Looking through his notes later Kepler suddenly remembered something he had read in the rabbinic writer Isaac Abrabanel, referring to an unusual influence which Jewish astrologers were said to have ascribed to this same constellation. Messiah would appear when there was a conjunction of Saturn and Jupiter in the constellation of Pisces.

… Kepler checked his calculations again and again.... The result was a threefold conjunction within the space of a year. Astronomical calculations gave the year as 7 BC…

[Again]… in 1925 the German scholar P. Schnabel deciphered the papers in Neo Babylonian cuneiform of a famous professional institute of the ancient world, the School of Astrology at Sippar in Babylonia. Among endless series of prosaic dates of observations he came across a note about the position of the planets in the constellation Pisces. Jupiter and Saturn are carefully marked in over a period of five months. He reckoned by our calendar the year was 7 BC….

Mr. Keller clocks the journey of the wise men, relating it to the three sightings of the conjunction of the planets. He has them arriving in Israel towards the end of November of 6 BC, when they visit King Herod in order to get direction about the sighting of the star, saying, “Where is he that is born the King of the Jews? For we have seen His star in the east…” (Matthew 2:2-3).

The wise men are then sent to Bethlehem to find this new King. The author then calculates that this part of their journey exactly coincided with the last sighting of this conjunction of the planets on the 4th of December. The Bible says that as they headed south, “they rejoiced with exceeding great joy,” for “the star, which they saw in the east, went before them!” (Matthew 2:9-10).

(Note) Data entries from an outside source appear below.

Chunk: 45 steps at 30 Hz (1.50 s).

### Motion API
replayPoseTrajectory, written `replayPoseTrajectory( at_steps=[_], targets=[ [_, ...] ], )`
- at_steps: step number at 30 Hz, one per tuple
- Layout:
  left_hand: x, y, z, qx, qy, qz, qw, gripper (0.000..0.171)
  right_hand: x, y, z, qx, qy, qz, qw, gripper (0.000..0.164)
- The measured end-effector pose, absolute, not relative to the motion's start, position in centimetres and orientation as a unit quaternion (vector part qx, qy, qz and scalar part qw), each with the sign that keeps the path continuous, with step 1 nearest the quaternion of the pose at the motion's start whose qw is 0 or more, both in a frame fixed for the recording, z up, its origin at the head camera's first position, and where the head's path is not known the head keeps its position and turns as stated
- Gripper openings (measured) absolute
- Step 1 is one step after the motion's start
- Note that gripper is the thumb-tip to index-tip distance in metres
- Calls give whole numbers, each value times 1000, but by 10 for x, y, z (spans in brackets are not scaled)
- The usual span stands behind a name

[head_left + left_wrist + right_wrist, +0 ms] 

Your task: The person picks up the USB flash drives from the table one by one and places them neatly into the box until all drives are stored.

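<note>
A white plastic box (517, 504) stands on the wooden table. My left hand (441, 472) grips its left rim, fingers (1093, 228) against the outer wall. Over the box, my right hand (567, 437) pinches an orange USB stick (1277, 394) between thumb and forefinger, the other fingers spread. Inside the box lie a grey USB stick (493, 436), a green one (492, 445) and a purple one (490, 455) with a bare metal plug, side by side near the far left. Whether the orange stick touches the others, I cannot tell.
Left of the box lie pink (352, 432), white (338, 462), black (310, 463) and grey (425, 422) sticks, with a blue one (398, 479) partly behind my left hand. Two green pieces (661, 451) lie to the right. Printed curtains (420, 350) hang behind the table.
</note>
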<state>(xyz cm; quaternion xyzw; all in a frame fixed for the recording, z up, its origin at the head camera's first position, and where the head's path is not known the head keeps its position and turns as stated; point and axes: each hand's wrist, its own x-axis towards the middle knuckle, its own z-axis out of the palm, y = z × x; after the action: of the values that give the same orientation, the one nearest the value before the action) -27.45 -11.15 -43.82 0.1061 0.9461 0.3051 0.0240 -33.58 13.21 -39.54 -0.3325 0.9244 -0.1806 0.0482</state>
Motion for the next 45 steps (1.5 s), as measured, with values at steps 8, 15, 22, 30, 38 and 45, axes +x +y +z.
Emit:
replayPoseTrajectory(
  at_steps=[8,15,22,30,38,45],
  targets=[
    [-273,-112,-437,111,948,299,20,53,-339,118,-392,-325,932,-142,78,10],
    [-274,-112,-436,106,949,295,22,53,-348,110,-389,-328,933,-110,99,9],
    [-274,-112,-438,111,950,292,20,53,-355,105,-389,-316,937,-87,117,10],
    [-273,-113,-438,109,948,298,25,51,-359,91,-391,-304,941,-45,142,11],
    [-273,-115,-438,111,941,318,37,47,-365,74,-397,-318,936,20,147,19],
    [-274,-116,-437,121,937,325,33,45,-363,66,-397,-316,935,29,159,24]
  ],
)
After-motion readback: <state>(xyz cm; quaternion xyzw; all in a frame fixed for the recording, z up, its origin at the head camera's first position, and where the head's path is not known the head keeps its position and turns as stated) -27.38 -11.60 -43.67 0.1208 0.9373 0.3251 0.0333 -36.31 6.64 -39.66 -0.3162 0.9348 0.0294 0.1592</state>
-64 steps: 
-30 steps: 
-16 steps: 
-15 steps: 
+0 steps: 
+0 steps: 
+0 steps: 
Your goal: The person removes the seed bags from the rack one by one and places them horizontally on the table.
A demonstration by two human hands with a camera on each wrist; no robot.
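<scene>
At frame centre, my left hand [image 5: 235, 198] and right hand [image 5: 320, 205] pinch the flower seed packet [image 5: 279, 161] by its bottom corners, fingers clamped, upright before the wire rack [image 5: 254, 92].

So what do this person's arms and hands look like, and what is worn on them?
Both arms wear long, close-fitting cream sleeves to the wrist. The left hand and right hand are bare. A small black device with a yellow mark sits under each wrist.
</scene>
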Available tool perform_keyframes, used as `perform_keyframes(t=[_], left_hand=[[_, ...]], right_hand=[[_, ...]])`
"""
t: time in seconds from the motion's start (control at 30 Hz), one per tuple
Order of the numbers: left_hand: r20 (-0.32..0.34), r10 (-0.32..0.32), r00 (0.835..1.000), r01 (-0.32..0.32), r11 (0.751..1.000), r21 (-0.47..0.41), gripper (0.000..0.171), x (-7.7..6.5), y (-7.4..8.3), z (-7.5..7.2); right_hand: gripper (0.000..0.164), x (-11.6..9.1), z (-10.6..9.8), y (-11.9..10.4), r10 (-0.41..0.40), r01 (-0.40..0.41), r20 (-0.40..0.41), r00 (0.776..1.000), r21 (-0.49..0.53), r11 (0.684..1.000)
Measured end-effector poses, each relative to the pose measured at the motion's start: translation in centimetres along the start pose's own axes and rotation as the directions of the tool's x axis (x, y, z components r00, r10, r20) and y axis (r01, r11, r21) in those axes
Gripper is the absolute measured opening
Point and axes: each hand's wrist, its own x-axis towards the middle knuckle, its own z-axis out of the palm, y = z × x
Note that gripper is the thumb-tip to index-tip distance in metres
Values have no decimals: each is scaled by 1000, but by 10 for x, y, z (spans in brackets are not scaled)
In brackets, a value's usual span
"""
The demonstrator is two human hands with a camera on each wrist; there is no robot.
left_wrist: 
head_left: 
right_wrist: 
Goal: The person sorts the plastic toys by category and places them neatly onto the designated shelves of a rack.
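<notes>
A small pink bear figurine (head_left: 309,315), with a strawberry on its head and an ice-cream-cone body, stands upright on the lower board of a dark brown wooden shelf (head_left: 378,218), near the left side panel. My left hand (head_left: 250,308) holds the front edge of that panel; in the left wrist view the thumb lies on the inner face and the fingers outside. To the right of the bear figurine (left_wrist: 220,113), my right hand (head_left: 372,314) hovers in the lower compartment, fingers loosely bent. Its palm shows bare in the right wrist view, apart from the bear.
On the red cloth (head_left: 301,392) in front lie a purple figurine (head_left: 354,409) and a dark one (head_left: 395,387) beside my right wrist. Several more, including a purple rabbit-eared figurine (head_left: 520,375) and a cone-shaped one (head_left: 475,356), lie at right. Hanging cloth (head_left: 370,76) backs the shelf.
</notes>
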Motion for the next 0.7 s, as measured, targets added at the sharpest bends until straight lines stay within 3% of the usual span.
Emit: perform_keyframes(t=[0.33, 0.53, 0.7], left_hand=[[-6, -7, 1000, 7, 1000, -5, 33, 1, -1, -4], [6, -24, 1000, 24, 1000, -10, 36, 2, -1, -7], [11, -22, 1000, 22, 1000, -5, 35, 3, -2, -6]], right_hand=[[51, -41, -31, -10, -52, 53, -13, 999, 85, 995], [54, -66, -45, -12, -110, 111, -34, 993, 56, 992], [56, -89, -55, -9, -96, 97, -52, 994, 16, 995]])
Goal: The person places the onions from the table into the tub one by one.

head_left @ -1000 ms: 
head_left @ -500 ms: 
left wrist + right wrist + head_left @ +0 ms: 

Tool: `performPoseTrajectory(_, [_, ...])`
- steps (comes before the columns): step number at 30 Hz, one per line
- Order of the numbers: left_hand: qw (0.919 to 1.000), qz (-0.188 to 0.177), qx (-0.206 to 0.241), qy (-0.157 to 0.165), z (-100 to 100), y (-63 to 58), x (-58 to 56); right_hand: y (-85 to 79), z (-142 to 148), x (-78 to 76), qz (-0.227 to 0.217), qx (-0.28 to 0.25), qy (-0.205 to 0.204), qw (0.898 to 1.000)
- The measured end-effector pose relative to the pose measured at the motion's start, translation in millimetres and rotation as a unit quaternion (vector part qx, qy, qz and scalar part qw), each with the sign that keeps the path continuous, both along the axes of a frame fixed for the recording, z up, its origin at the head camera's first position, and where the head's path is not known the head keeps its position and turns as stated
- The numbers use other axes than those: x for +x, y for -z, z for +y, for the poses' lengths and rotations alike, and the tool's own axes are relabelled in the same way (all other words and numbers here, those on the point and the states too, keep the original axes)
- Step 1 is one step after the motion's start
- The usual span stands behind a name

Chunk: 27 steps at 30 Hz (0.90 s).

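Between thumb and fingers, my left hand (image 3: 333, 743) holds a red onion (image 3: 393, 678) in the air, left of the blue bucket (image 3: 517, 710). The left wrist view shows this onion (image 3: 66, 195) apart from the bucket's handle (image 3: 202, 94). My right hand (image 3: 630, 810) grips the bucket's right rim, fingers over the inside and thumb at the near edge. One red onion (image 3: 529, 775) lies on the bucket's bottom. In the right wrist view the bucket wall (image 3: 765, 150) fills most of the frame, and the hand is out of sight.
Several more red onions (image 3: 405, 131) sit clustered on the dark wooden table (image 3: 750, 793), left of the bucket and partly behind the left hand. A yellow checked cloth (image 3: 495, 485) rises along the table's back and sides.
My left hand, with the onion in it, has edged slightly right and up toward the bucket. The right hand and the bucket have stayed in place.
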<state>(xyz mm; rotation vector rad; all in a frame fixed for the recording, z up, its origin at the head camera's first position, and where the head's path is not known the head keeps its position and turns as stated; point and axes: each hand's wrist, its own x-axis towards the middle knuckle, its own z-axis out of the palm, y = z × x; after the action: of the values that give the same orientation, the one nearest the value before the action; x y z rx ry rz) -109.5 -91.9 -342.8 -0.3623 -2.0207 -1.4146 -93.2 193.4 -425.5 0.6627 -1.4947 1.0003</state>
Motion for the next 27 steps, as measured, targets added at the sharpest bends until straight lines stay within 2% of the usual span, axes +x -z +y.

Mr. Keller goes on to say,

…. five miles from Jerusalem lies the village of Bethlehem. This ancient highway… lay almost due north and south. At their third conjunction the planets Jupiter and Saturn appeared to have dissolved into one great brilliant star. In the twilight of the evening they were visible in a southerly direction, so that the Wise Men on their way from Jerusalem to Bethlehem had the bright star in front of their eyes all the time. As the gospel says, the star actually “went before them…”

  • 1. From chapter 36, "Bible as History" by Warren Keller, Barnes and Nobles, 1995.